> _Problem requirements_: Determine the number of lines in the listing below in which the word "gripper" is present, and state it without comment.
=== Begin Enclosure ===
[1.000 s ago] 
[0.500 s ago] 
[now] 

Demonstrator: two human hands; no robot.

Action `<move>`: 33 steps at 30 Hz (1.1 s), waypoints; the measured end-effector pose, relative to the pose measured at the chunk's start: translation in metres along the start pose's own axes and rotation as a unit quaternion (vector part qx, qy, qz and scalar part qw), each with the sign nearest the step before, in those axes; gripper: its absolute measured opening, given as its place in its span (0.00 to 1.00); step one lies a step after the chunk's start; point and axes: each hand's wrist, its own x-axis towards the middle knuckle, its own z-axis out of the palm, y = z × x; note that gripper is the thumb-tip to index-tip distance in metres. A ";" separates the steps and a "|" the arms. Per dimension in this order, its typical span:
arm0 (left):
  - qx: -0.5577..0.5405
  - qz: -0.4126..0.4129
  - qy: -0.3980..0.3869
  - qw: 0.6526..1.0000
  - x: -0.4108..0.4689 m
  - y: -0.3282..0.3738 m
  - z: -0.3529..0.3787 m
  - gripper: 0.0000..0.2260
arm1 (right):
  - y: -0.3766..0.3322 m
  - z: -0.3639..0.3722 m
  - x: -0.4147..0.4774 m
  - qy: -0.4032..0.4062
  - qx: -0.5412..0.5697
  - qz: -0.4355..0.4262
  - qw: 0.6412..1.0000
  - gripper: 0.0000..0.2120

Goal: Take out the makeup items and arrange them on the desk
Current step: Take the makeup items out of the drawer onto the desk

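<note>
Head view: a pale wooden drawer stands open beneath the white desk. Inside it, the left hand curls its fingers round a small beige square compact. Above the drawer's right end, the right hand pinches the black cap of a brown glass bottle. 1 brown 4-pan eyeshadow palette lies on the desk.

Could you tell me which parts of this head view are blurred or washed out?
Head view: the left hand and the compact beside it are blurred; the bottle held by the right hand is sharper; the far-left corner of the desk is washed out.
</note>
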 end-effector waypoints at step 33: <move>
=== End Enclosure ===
> _Response area_: 3